Adversaries are not just passively eavesdropping on a single message. They may have access to multiple messages encrypted by the same key, and in this case, the one-time pad is no longer secure (which is suggested by the name). We are leaving the proof to the readers.

In more complex situations, $\mathcal{A}$ may have access to certain oracles. An oracle can be treated as a "dark box" with which one can interact, while not knowing the mechanism behind it.

When $\mathcal{A}$ have an encryption oracle, meaning that they can choose whatever plaintext they prefer, and see the corresponding cyphertexts using this oracle. This is called Chosen-Plaintext Attack, and they are actually possible in the real world.

A close example is the algorithm running on Christopher. During World War II, the team led by Alan Turing performed the successful attack on enigma, knowing that part of the cyphertext is "Heil Hitler". Furthermore, British Army would place mines at certain places, and Germans would thus encrypt these locations. This is another source of the "chosen-plaintext".
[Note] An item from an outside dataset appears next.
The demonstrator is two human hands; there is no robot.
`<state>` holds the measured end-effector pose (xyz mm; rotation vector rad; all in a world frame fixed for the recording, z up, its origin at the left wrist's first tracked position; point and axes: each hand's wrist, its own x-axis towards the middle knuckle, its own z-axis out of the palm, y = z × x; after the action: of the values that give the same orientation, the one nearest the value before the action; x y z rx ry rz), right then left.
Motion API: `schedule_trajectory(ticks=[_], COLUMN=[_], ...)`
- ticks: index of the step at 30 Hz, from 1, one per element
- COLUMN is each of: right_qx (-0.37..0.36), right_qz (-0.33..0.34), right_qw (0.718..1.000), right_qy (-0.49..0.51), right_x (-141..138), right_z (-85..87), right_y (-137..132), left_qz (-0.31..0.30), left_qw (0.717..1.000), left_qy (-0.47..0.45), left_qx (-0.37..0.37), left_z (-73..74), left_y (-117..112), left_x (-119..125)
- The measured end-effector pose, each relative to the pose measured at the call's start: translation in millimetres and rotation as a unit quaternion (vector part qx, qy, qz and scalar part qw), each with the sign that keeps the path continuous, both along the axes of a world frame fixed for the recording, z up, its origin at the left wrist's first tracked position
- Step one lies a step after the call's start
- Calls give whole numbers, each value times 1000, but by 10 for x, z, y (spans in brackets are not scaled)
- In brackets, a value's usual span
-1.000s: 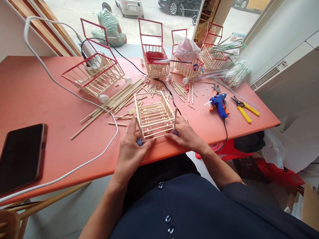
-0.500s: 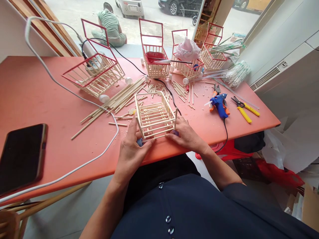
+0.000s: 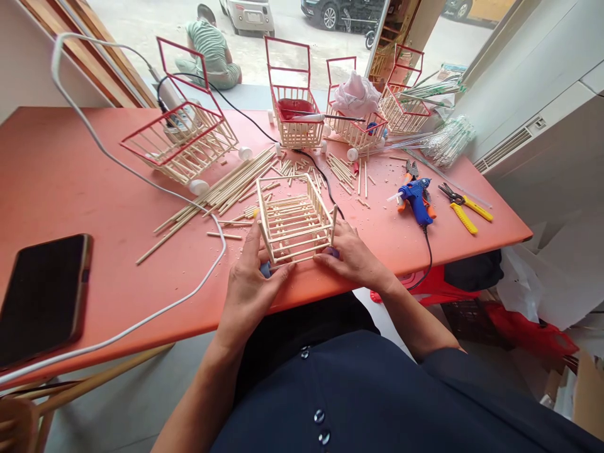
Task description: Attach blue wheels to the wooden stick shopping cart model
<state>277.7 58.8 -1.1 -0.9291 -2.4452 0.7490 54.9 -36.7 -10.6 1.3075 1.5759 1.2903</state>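
A small cart made of pale wooden sticks (image 3: pixel 297 229) stands at the table's front edge, its open top toward me. My left hand (image 3: pixel 250 270) grips its lower left side, with the thumb along the front and a blue wheel (image 3: pixel 265 270) beside the fingers. On the other side my right hand (image 3: pixel 352 255) holds the lower right corner, next to a purple wheel (image 3: pixel 333 252). A bit of yellow (image 3: pixel 255 212) shows at the far left corner. Parts of both hands' fingers are hidden behind the cart.
Loose wooden sticks (image 3: pixel 226 189) and short cut pieces lie behind the cart. Several red-rimmed stick carts (image 3: pixel 295 119) stand at the back. A blue glue gun (image 3: pixel 416 200) and yellow-handled pliers (image 3: pixel 465 207) lie right. A phone (image 3: pixel 44 296) and white cable (image 3: pixel 165 308) lie left.
Both hands keep the same hold on the stick cart. The whole view has shifted very slightly; nothing else has visibly moved.
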Motion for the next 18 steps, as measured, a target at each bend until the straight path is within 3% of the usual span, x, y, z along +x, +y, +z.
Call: schedule_trajectory(ticks=[18], right_qx=[23], right_qz=[1], right_qw=[1000], right_qy=[7], right_x=[-13], right_z=[-30], right_y=[16], left_qz=[-15], left_qw=[999], left_qy=[33], left_qx=[13], left_z=[36], left_y=[-12], left_x=[-5])
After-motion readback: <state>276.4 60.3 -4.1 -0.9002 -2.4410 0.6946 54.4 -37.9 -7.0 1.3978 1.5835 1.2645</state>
A more powerful oracle is a decryption oracle, and $\mathcal{A}$ can obtain the decryption of any desired cyphertext (except for the target cyphertext, of course). This is called Chosen-Cyphertext Attack.

Intuitively, a scheme that enable to maintain indistinguishability under chosen-plaintext attacks is CPA-Secure, or CCA-Secure under chosen-cyphertext attacks.

Epilogue

We discussed some fundamental concept of private-key encryption. The purpose of the article is to help the readers to have a clearer understand of these methods, rather than take them as guaranteed "oracles".

Constructions and implementations of many schemes, like CPA-Secure or CCA-Secure ones, are not discussed here, as they require more mathematical calculations and other advanced techniques thus deserve a whole new article.

Thanks for reading, and we encourage you to study more through textbooks and online resources.

Reference

Katz, J., & Lindell, Y. (2014). Introduction to modern cryptography (2nd ed.). CRC Press.